:: TASK DIRECTIONS ::
State the number of lines in these records that include the word "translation", and add nothing to it.

:: SUPPLIED RECORDS ::
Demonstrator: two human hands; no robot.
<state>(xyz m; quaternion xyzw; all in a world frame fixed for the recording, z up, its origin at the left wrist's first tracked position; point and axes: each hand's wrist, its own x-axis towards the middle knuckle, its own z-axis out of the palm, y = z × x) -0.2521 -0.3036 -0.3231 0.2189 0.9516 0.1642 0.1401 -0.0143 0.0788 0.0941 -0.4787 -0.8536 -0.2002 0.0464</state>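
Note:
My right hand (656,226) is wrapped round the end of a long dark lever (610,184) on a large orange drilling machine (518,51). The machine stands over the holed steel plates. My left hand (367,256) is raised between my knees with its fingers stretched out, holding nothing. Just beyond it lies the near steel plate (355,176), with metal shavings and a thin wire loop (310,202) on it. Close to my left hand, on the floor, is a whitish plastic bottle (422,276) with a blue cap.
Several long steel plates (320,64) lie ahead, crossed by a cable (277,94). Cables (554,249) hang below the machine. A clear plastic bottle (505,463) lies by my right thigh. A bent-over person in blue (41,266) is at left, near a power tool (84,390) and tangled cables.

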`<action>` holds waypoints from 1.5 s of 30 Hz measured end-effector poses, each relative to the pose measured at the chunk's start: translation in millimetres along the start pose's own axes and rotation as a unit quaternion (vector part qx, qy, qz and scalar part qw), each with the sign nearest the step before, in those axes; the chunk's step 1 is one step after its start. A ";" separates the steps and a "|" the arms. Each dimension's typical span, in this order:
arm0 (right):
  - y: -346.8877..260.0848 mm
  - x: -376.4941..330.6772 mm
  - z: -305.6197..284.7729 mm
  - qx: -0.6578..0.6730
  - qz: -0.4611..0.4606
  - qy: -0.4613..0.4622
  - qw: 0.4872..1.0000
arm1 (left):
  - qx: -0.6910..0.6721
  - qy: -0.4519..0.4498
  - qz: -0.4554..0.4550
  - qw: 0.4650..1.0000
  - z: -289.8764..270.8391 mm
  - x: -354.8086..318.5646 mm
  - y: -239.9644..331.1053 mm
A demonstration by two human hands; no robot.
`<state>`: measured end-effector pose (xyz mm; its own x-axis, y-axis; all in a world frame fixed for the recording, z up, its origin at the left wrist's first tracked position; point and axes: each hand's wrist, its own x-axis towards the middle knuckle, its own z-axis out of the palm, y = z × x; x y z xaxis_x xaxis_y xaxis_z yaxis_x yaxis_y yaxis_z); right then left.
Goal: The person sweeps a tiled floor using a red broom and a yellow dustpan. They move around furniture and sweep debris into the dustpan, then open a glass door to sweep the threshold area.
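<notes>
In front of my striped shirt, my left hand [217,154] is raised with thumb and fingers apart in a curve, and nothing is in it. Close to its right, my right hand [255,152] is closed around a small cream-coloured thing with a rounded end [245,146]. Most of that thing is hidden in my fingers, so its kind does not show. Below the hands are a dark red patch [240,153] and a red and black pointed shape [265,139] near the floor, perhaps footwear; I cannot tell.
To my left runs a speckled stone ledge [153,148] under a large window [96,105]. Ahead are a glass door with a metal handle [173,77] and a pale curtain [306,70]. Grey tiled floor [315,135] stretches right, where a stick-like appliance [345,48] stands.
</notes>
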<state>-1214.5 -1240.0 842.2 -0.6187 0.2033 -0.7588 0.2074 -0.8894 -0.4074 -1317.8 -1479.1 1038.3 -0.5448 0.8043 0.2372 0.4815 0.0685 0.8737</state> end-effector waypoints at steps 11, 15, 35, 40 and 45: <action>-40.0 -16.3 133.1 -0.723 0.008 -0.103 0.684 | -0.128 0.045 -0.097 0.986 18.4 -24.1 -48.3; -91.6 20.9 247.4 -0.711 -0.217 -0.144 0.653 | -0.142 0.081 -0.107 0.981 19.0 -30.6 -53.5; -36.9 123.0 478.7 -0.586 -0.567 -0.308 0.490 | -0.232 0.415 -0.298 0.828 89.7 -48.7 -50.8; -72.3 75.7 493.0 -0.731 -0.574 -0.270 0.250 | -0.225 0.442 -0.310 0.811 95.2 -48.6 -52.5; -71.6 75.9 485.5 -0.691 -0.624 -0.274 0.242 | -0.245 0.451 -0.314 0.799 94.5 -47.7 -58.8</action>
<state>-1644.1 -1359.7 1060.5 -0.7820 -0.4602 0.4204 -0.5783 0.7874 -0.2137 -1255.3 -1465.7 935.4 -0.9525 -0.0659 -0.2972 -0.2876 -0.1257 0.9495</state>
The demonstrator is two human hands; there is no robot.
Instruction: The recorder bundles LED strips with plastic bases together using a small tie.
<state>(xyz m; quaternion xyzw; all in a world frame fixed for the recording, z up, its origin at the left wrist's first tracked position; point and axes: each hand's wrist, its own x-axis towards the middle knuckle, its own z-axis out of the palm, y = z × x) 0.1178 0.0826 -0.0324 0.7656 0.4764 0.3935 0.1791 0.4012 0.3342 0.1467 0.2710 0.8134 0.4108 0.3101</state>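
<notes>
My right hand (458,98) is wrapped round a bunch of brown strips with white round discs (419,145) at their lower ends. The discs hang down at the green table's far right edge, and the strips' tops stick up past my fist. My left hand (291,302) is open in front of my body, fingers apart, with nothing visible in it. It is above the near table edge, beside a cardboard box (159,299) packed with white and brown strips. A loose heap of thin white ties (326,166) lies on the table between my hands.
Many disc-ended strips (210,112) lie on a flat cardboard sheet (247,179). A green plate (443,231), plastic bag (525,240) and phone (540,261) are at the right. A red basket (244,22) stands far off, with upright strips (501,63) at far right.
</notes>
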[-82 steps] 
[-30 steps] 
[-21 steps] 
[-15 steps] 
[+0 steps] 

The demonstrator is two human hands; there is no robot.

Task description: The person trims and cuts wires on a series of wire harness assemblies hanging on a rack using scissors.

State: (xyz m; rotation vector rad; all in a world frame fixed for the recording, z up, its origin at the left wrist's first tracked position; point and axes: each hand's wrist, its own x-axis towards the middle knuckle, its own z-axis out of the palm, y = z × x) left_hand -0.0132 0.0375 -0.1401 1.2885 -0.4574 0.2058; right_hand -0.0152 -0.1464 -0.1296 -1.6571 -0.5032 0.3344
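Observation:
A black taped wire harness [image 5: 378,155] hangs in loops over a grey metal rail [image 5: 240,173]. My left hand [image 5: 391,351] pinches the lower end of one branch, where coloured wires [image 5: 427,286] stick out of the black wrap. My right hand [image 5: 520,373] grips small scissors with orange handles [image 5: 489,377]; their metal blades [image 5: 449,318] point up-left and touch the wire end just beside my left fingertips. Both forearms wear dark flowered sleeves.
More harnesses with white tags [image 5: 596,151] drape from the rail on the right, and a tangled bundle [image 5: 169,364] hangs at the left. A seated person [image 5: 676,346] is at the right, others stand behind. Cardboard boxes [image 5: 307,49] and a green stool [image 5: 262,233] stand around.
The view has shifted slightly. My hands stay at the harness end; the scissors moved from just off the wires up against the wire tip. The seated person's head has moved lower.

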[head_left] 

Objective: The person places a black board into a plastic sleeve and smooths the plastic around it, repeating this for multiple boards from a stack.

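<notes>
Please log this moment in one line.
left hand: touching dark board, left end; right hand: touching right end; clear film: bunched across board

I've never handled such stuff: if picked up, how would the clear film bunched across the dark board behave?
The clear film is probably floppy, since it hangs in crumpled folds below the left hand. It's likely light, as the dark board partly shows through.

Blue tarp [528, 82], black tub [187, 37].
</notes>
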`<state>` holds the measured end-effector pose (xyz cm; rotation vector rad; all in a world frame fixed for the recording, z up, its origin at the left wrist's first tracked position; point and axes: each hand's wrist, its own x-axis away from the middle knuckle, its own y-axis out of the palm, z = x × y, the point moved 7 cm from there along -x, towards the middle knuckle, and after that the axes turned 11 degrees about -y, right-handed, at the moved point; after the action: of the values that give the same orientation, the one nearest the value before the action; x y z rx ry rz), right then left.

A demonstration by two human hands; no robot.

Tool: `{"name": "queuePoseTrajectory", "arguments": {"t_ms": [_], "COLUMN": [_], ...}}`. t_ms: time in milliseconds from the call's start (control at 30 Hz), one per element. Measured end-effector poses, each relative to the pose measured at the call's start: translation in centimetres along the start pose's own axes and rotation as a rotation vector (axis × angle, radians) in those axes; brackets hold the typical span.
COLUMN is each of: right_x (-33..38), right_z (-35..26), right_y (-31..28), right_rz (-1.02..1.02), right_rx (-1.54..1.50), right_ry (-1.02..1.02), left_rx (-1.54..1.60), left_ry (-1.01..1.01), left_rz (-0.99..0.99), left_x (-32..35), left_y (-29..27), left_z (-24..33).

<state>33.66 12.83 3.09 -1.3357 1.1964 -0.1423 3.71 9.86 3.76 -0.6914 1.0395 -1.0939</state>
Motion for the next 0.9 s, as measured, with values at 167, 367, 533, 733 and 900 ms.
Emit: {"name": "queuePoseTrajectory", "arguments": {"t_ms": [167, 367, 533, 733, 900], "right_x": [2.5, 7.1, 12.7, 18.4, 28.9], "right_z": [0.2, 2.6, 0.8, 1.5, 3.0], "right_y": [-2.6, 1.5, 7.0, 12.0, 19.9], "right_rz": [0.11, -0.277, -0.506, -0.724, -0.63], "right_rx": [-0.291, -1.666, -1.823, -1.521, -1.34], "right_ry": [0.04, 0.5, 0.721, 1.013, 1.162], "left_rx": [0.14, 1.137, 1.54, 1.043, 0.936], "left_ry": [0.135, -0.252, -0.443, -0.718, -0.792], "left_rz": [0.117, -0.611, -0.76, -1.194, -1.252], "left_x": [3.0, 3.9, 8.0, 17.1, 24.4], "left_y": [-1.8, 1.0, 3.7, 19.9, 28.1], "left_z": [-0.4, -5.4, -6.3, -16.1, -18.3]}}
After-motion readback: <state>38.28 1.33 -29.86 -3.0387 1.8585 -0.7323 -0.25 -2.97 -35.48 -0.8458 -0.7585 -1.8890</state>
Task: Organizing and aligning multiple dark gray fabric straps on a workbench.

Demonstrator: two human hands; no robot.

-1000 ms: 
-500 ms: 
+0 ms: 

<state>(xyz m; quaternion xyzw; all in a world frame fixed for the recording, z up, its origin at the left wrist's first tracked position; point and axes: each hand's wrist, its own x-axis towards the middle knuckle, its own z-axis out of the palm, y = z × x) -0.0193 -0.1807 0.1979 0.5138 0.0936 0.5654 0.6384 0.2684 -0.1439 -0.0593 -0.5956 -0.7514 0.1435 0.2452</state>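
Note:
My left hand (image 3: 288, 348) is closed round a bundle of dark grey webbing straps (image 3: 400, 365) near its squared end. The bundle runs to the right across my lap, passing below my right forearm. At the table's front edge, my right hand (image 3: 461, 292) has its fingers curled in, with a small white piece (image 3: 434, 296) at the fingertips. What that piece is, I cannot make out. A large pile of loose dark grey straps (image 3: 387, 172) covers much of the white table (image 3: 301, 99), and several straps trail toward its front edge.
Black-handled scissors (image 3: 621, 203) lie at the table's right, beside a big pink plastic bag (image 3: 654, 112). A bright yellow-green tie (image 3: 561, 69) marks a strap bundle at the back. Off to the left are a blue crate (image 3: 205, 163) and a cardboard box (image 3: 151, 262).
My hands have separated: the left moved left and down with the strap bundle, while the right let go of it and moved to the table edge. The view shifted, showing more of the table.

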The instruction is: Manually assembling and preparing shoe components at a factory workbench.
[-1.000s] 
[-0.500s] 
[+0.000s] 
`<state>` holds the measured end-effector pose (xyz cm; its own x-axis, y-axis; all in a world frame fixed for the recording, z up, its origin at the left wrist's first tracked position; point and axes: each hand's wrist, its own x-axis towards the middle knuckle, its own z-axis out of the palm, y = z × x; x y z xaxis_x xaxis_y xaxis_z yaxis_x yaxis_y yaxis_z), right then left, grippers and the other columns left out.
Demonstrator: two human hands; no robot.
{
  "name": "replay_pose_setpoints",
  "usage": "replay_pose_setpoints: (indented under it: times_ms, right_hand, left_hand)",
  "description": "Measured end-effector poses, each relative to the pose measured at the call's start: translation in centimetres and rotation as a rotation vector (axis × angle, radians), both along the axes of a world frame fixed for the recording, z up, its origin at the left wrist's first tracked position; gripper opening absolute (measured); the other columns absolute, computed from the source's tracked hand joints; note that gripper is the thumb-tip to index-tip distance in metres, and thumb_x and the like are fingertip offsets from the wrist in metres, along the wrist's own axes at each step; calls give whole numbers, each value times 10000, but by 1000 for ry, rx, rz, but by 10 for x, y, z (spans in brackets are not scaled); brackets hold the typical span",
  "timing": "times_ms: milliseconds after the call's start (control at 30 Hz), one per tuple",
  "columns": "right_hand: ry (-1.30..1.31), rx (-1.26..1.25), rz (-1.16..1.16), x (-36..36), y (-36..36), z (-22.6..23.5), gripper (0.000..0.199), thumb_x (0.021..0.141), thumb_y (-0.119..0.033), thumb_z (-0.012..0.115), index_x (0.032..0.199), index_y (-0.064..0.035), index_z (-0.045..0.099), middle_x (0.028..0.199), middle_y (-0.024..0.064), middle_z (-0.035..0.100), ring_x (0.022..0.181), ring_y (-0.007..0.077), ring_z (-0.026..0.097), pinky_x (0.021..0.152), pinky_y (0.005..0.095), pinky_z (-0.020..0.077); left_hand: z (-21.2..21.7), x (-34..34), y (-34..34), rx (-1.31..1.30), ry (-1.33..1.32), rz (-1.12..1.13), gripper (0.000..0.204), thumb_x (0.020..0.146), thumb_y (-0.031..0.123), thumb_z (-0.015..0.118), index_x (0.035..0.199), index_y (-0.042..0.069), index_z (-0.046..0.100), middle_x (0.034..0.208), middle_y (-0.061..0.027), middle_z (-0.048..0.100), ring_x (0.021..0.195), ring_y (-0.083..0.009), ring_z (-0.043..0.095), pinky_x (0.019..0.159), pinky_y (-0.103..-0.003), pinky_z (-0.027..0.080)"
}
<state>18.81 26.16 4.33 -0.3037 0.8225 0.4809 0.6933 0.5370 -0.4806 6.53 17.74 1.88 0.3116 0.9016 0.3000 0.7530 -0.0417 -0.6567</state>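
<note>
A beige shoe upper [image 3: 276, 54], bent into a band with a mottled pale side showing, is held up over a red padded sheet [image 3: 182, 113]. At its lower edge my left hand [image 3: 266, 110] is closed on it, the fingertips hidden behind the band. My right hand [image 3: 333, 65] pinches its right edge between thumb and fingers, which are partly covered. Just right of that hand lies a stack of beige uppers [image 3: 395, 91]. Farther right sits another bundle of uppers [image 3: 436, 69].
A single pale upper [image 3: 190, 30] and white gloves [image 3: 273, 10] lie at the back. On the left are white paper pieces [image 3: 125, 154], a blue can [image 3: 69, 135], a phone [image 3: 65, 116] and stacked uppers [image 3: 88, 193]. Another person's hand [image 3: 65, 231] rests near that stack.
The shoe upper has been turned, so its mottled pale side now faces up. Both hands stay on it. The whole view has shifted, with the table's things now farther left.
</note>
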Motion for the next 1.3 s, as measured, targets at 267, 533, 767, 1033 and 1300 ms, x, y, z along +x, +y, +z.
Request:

:: SOLUTION FOR THIS PROBLEM ::
3